En 2013, comment ne pas se réjouir ainsi que des enfants ne soient plus amenés à cacher leur homosexualité à leurs parents et que ceux-ci ne soient plus conduits à considérer que l’avenir de leur enfant est -pour cette raison- définitivement compromis ?

Comment refuser aujourd’hui de donner des droits nouveaux à certains, sans réduire les droits des autres ?

Comment ne pas constater que les nouvelles formes de parentalité ont explosé, que le progrès scientifique, justement, permet maintenant de répondre à un désir d’enfant si facilement stigmatisé et trop rapidement opposé à l’intérêt supérieur de l’enfant par ceux-là mêmes qui utilisent régulièrement les droits de l’enfant pour réduire les droits des femmes ?

Comment ne pas prendre la pleine mesure des évolutions des modes de vie familiaux provoquées par l’explosion du nombre des naissances hors mariage, désormais majoritaires, par la multiplication des recompositions familiales, par le choix d’élever un enfant seul ou avec un compagnon ou une compagne du même sexe?

Comment continuer à privilégier de manière disproportionnée la dimension biologique de la filiation en la considérant comme une garantie de sécurité et de bonne éducation pour l’enfant ?

Cette primauté donnée au biologique conduit, d’ailleurs, à justifier les conditions restrictives actuellement requises pour adopter conjointement – former un couple de sexe différent, de plus marié – par la vraisemblance biologique qu’elles offrent. Peut-on toujours fonder une règle de droit sur un faux-semblant au moment même où la société aspire à davantage de transparence ?

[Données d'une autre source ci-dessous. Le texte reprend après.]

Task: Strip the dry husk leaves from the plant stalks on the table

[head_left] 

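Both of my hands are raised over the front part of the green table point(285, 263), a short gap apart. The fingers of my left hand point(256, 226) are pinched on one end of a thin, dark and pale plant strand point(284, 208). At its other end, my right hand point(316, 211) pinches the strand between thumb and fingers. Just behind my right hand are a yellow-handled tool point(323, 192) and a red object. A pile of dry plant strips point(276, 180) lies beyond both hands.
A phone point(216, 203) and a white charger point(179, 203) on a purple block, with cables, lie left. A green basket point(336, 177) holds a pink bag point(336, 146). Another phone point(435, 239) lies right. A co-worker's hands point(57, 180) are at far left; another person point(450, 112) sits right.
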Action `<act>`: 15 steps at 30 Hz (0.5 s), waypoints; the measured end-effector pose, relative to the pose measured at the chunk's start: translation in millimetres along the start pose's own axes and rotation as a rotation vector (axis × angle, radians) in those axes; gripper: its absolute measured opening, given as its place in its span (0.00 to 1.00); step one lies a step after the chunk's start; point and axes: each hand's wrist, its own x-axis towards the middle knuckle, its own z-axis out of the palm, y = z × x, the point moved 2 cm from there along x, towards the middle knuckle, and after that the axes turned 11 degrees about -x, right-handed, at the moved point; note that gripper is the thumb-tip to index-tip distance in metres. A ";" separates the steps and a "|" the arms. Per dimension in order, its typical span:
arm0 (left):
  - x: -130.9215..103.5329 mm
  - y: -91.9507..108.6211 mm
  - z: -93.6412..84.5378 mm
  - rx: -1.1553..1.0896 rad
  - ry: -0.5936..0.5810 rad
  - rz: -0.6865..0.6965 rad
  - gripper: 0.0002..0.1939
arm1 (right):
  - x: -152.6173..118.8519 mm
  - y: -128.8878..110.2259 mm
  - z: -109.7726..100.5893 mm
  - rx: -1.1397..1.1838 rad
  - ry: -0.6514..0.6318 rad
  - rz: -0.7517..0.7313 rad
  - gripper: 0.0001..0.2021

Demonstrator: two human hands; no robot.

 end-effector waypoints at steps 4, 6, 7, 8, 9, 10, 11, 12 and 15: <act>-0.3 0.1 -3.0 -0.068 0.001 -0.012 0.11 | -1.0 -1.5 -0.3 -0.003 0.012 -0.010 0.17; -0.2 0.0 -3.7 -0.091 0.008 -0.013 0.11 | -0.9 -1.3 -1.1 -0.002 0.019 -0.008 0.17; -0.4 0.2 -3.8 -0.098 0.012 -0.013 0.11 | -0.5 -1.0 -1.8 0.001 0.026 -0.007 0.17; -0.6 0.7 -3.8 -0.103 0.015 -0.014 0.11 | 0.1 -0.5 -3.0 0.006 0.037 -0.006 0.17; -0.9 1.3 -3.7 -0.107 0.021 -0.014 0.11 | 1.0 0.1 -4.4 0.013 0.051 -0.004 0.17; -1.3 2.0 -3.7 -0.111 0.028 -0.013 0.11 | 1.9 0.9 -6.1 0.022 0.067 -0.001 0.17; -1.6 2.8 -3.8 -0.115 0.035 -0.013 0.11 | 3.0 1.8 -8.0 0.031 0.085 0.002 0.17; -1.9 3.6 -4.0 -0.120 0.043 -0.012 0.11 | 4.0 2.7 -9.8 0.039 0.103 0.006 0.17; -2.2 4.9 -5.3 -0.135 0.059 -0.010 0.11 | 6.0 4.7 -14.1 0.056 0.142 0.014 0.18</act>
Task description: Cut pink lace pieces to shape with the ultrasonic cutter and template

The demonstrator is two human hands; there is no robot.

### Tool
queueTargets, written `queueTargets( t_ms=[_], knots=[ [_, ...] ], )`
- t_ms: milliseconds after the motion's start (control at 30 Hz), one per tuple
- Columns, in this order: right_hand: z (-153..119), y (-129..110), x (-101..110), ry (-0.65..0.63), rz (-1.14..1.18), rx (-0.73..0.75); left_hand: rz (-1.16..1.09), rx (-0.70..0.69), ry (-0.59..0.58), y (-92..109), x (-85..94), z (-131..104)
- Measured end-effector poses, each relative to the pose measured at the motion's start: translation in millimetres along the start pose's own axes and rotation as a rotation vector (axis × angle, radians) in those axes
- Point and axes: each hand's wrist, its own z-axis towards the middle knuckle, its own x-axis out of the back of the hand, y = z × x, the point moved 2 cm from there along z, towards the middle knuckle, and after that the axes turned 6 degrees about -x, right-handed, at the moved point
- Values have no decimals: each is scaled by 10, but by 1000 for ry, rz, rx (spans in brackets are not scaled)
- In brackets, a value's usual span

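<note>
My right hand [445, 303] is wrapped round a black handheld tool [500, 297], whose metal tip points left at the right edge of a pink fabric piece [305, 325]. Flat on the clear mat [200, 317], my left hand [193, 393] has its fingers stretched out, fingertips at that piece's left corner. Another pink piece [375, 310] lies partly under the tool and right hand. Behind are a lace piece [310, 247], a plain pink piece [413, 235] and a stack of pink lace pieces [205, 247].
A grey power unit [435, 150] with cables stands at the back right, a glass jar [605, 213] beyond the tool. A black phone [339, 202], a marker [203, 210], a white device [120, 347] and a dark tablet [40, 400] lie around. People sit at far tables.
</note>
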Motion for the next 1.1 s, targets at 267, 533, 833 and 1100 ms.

L’intérêt de l’enfant est sans conteste le critère le plus pertinent pour faire évoluer notre droit de la famille. Il y a un demi-siècle, on imposait à des futurs parents la naissance d’enfants non désirés ; aujourd’hui, on veut continuer à interdire à des parents la naissance d’enfants désirés au prétexte que la procréation devrait rester pour l’éternité le fruit de la rencontre d’un homme et d’une femme.

C’est la raison pour laquelle, après avoir ouvert le mariage et l’adoption aux couples de même sexe, il nous reviendra, je l’espère très prochainement, d’ouvrir l’assistance médicale à la procréation à toutes les femmes.

Mes chers collègues,

C’est parce qu’une majorité d’entre nous a reçu mandat de nos concitoyens de ne plus conserver dans notre droit des discriminations d’un autre temps ; c’est parce que nous considérons, comme Irène Théry, que « le mariage est une institution vivante et (qu’) une institution vivante ne se défend pas de façon négative et apeurée, comme une citadelle assiégée » ; c’est parce que nous sommes citoyens européens, qu’il ne saurait y avoir d’exception française et que sept pays de l’Union si semblables au nôtre nous ont déjà montré l’exemple, que nous disons à cette tribune notre fierté et notre émotion, avec ce projet de loi républicain, laïque et universaliste, de faire franchir à la France, une nouvelle étape décisive sur le long chemin de l’égalité des droits.